The US–Saudi Story, Through the Eyes of an Aramco ‘Brat’ - kwindla
https://www.nybooks.com/daily/2020/01/31/the-us-saudi-story-through-the-eyes-of-an-aramco-brat/
======
cs02rm0
Much of that echoes with me.

I spent a lot of my teenage years in Dhahran as my dad was a UK expat
instructor pilot to the Saudi Air Force. Living on compounds with swimming
pools, endless sunshine, homebrew and smuggled pork products are features of a
few of the childhood memories I cherish, that most around me in the UK don't
have.

We crossed paths with Aramco families occasionally as there weren't exactly
many other reasons for Westerners to be there.
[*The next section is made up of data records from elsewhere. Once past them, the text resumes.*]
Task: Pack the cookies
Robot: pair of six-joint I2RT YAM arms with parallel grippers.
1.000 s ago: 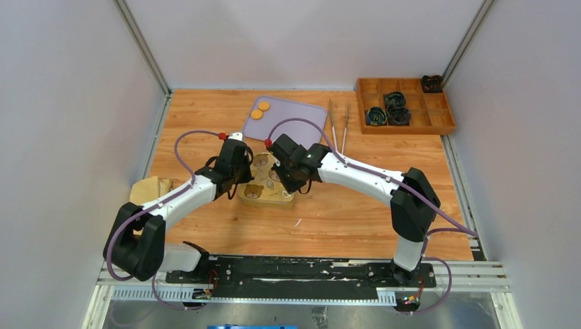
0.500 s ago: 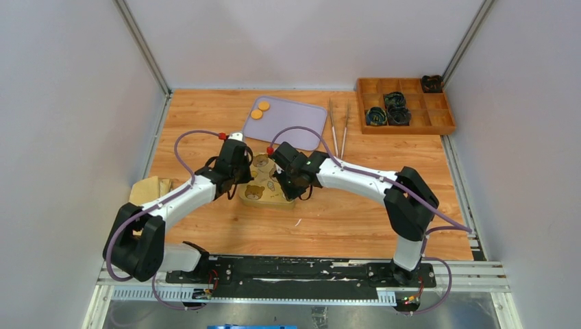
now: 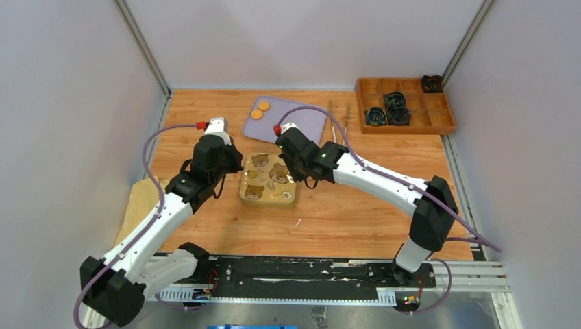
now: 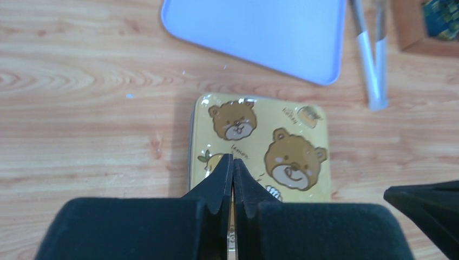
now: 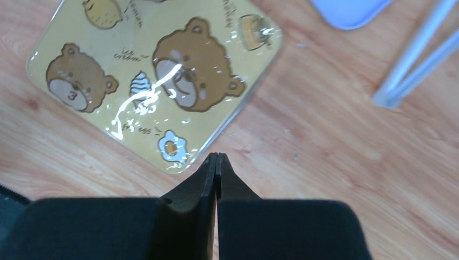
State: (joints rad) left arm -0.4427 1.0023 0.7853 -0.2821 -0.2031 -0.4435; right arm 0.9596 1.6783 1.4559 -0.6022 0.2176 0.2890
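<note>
Two orange-yellow cookies [image 3: 260, 110] lie on the far left corner of a lavender tray [image 3: 294, 120]. A yellow tin with bear pictures [image 3: 268, 179] lies closed in front of the tray, and shows in the left wrist view [image 4: 260, 141] and the right wrist view [image 5: 157, 76]. My left gripper [image 3: 236, 166] is shut and empty, its tips [image 4: 233, 160] over the tin's left edge. My right gripper [image 3: 305, 180] is shut and empty, its tips [image 5: 216, 157] just off the tin's right corner. No cookies show in the wrist views.
Metal tongs [image 3: 338, 127] lie right of the tray. A wooden compartment box [image 3: 442, 110] with dark items stands at the back right. A brown paper bag [image 3: 142, 193] lies at the left edge, under the left arm.
Both grippers have drawn away from the tin, left one to the left, right one back and right. The tin's lid now shows in full.
</note>
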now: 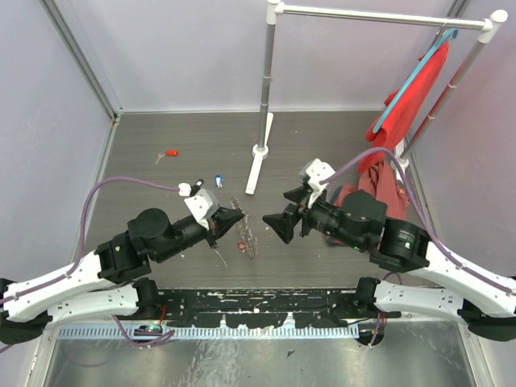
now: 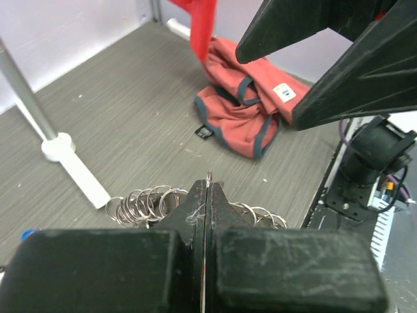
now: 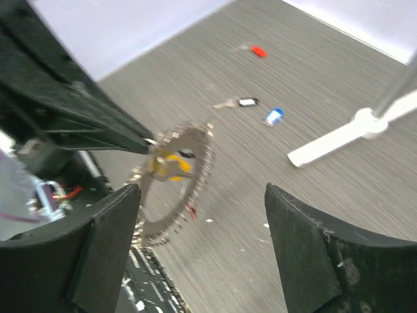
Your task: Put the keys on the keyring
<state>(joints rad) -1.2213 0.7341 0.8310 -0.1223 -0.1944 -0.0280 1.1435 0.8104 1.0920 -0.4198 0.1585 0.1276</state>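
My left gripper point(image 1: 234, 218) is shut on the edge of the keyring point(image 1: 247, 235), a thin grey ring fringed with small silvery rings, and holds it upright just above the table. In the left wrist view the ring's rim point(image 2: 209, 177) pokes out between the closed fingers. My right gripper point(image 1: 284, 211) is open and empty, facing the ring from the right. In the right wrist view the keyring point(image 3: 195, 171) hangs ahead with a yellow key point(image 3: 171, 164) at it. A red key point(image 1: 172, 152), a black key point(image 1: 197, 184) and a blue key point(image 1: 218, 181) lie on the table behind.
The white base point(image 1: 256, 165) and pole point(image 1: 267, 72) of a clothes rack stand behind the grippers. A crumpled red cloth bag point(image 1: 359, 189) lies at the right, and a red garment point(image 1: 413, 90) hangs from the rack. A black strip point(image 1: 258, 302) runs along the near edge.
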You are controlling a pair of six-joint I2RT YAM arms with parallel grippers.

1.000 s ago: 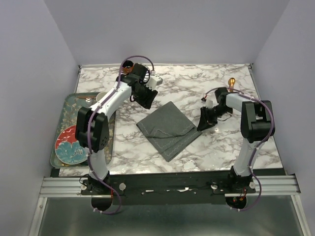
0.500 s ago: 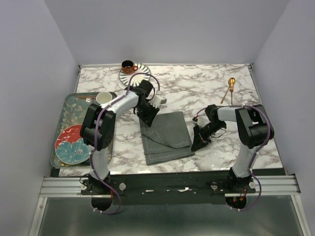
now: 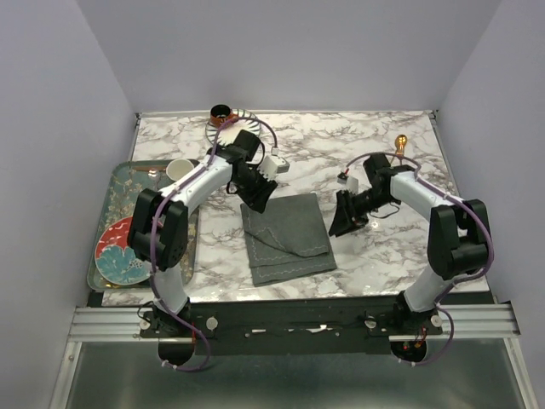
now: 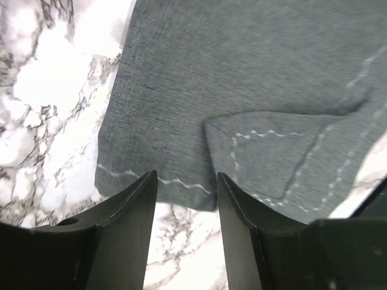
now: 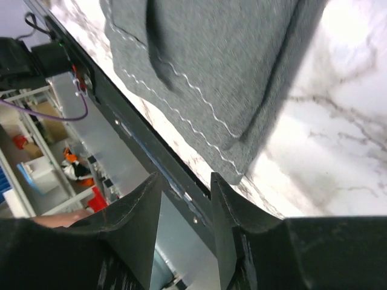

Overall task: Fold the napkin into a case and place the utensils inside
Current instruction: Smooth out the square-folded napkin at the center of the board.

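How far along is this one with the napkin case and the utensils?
Done: the napkin lies folded in layers, a broad rectangle, not yet a narrow case. In hand: nothing held; the left gripper and right gripper stand open at its far-left corner and right edge. Left: finish the folds, then load the utensils lying apart at far right.

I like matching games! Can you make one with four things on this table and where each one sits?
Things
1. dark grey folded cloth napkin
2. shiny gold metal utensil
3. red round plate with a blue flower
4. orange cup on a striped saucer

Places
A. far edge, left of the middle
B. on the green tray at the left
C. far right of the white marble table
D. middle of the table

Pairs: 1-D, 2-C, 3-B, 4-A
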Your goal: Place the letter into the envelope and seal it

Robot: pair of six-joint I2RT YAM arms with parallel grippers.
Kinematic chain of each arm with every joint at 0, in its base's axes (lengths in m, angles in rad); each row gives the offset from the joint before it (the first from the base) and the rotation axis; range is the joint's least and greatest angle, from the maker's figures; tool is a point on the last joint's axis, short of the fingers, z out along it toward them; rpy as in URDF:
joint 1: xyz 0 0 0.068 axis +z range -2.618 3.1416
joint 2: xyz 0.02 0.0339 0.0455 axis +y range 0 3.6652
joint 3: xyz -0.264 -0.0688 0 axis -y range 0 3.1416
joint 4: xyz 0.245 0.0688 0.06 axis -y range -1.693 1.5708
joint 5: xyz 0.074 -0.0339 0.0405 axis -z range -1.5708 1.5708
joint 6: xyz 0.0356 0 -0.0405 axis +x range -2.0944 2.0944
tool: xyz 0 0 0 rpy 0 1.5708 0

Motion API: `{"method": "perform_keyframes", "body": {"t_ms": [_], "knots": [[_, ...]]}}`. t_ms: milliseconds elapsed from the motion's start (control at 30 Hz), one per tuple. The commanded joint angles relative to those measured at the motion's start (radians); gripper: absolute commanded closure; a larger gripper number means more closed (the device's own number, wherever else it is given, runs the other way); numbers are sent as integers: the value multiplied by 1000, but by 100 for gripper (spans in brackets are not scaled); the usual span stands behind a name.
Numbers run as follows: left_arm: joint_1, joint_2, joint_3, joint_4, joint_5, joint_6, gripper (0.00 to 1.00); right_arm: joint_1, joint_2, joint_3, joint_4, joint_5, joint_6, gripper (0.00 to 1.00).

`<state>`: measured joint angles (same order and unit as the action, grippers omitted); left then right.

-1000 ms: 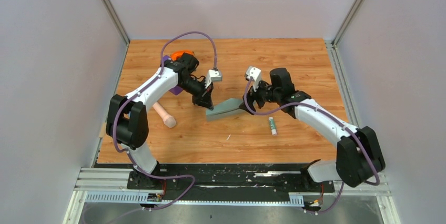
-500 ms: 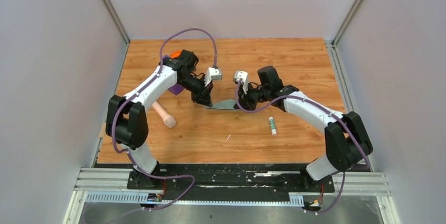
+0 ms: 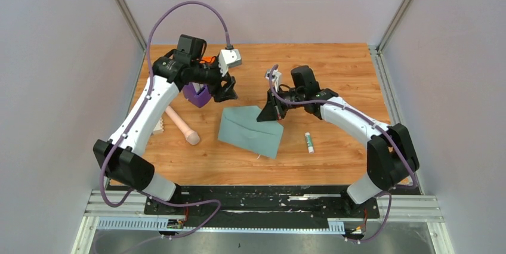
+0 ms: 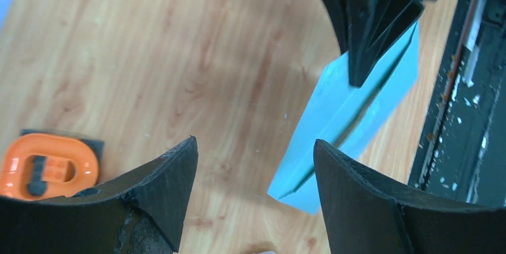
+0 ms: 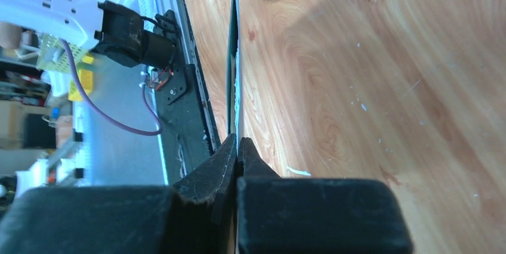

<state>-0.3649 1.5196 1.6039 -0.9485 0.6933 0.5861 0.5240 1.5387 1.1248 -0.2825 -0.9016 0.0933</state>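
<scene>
Under both arms, worktop (image 3: 334,69): wood-grain board, carrying everything below.
Envelope (image 3: 247,132): grey-teal, at mid-worktop, between the two arms and nearer the right one.
Envelope, axis: in the top view its long axis runs left to right, with the right end angled a little toward the near edge.
Envelope, hold: pinched at its far right corner. Whether the near edge rests on the worktop I cannot tell.
Top view only: the envelope's whole outline and its place among the other things.
Left wrist view only: the broad face of the envelope (image 4: 334,123) with a dark crease along its length, hanging from the black right fingers (image 4: 364,57) at its upper end.
Right wrist view only: the envelope (image 5: 232,57) edge-on, a thin line running straight away from the tips.
Right fingers (image 5: 221,167): pressed together on the envelope's edge.
Left fingers (image 4: 170,170): spread wide, nothing between them, above the worktop to the far left of the envelope and apart from it.
Cylinder (image 3: 182,126): pinkish, lying left of the envelope.
Purple holder (image 3: 197,95): below the left wrist.
Orange clamp (image 4: 51,167): ring-shaped, on a dark base, seen plainly only from the left wrist.
Glue stick (image 3: 309,142): lying right of the envelope, near but not touching it.
</scene>
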Motion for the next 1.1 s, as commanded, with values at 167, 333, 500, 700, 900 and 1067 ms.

The US influences were striking
to me, while things like segregation in restaurants were a little jarring even
as a child mostly sitting in the family section, it gave me an exposure to US
brands I still don't have in the UK. We get quite a few McDonalds but Dhahran
had Fuddruckers, Baskin Robbins, Taco Bell, Wendy's - it was like being
Charlie in the Chocolate Factory to me at the time. These were places I had
only heard of from movies, something we still had in Saudi despite the lack of
cinemas - one of the houses on the compound had bookcases full of pirate VHS
tapes where we'd spend ages choosing from just the titles printed on labels.

We left before 9/11\. I've no idea what, if any, is left of that life. Odd to
read about it here, news coverage of the Kingdom is very one dimensional.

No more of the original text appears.